He waited until she’d ducked into the car and drove off before he shook his head and turned to get started on the long walk back to the apartment.

“How’d you do that?”

The question stopped him a few feet from the stairs of the precinct. He turned back around, surprised to find that David Lowe was still there, seemingly waiting for him. He felt his brow furrow. “Do what?”

“Pull me out like that—” he nodded back toward the building. “Telling me to think about my feet,” he reminded. “How’d you know what was going on?”

Steve stuffed his hands into the pockets of his jacket and wondered how he was supposed to respond. No one was going to start saying the words ‘Post Traumatic Stress Disorder’ for at least another five years—maybe longer, he couldn’t remember. “Just…uh…” he shrugged. “Takes one to know one,” he decided out loud. “I get ‘em too,” he added. “Sometimes.”

David nodded again, more slowly, understanding. “Well thanks,” he said after a moment.

“Sure,” Steve watched his former cellmate start off down the street in the opposite direction. He felt something twist again in his gut, something that reminded him of how angry he used to be, how alone he had felt, how scary it had been—like he’d never be able to trust his mind to stay in one place again. He raised his voice. “Was it the water?”

David stopped and turned back around slowly. “What?”

“The water,” Steve repeated. “That drip in the ceiling,” he added. “Sound it made hitting that coffee can. Is that what triggered your flashback?”

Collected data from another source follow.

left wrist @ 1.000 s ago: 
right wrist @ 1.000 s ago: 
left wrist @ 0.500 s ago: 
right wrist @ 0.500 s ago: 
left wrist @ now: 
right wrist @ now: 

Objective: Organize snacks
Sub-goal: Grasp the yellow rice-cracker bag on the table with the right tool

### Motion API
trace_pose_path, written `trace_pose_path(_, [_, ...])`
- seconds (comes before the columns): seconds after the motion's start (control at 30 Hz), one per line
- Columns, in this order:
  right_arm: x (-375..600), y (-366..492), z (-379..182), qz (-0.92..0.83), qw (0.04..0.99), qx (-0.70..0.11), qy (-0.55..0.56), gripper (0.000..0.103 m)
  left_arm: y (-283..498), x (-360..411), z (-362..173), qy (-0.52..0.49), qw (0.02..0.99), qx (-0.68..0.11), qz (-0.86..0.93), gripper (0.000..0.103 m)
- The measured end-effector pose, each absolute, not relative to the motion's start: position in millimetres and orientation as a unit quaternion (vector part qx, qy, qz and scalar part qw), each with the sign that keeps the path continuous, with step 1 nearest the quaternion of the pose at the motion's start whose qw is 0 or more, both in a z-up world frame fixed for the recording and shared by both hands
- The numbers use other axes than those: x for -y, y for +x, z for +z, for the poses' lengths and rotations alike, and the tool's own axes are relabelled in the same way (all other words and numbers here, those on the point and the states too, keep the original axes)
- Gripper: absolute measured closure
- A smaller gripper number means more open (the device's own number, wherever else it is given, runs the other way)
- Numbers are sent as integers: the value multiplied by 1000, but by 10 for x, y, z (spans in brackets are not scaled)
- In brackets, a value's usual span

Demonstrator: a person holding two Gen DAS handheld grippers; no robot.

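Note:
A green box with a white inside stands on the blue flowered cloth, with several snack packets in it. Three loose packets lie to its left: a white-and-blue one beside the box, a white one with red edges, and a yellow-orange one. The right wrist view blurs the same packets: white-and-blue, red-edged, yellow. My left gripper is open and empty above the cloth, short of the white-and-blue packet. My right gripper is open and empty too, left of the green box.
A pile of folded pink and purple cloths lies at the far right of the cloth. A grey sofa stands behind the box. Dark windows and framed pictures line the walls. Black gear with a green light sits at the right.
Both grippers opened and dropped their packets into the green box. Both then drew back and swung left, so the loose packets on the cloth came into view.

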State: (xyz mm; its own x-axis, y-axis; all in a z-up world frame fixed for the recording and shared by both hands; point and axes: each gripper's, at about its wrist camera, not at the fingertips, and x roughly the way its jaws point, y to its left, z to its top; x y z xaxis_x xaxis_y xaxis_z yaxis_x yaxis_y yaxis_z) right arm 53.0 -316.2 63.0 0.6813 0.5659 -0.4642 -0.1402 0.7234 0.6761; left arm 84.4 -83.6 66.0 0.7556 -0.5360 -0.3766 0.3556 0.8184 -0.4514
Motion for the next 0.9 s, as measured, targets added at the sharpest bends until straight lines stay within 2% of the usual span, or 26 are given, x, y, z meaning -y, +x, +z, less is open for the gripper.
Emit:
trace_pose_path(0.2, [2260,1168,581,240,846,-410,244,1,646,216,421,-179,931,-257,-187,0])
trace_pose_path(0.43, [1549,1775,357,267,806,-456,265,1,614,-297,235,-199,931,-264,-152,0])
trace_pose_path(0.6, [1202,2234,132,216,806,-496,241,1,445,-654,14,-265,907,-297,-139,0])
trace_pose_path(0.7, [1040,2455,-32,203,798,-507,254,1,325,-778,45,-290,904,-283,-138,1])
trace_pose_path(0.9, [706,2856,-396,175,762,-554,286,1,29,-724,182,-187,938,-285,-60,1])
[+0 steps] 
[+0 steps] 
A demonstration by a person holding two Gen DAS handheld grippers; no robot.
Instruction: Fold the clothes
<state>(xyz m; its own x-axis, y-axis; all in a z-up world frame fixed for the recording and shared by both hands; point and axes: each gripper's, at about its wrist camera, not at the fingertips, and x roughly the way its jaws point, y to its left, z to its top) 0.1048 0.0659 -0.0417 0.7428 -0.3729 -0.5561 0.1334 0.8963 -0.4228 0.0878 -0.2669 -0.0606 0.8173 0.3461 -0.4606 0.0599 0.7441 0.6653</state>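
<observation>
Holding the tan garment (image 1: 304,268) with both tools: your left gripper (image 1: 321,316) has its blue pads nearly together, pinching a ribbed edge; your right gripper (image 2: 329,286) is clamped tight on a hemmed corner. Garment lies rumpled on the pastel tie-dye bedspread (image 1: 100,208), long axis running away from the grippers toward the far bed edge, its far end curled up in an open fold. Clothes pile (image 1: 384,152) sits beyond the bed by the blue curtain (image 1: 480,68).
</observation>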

David took a few steps back toward him, cautiously curious. “No,” he shook his head and waited until he was standing only a few feet from Steve. “That cop hitting his pen on the table,” he admitted. “Just uh—” he shuffled and rubbed the back of his neck. “Just sounded like something I don’t like remembering.” He looked Steve up and down. “How many tours’d you serve?”

“Few too many,” Steve said as honestly as he could.

“And you—what? Came back and turned into some kinda shrink?”

He laughed. “No, I’m not a shrink. I’m an art teacher. I was just lucky enough to have a friend who taught me to how tell what was real and what was just a bad memory.”

“It’s not like that happens a lot,” David said quickly. “I’m not…I’m not crazy or anything.”

“I didn’t think you were,” he said evenly. “But if you ever want to talk to someone—”

But David was already shaking his head. “No, no, man, I’m good.” He held up a hand. “Just a bad day.”

It was Steve’s turn to nod. He felt almost disappointed as he did. “Sure,” he shrugged. “No problem.” He lifted a hand in response. “Take care of yourself.”

David’s hands went into his pockets. “Yeah,” he nodded again. “Thanks.”

Steve watched him walk away a second time, wondering if there was something else he could have said to make him want to keep talking.

***

It was two nights later that Darcy folded back her section of the realtor’s guide and cleared her throat. “Okay, here’s one. Charming two-bedroom fix-up on quiet street. Cozy living room with fireplace and spacious kitchen with breakfast nook.” She looked up and he felt her eyes on him while he read the same listing for the fourth time. “Charming fix-up basically means it’s a shamble in Hell,” from the corner of his eye he saw her tilt her head thoughtfully to one side. “But I’ve always wanted a breakfast nook.”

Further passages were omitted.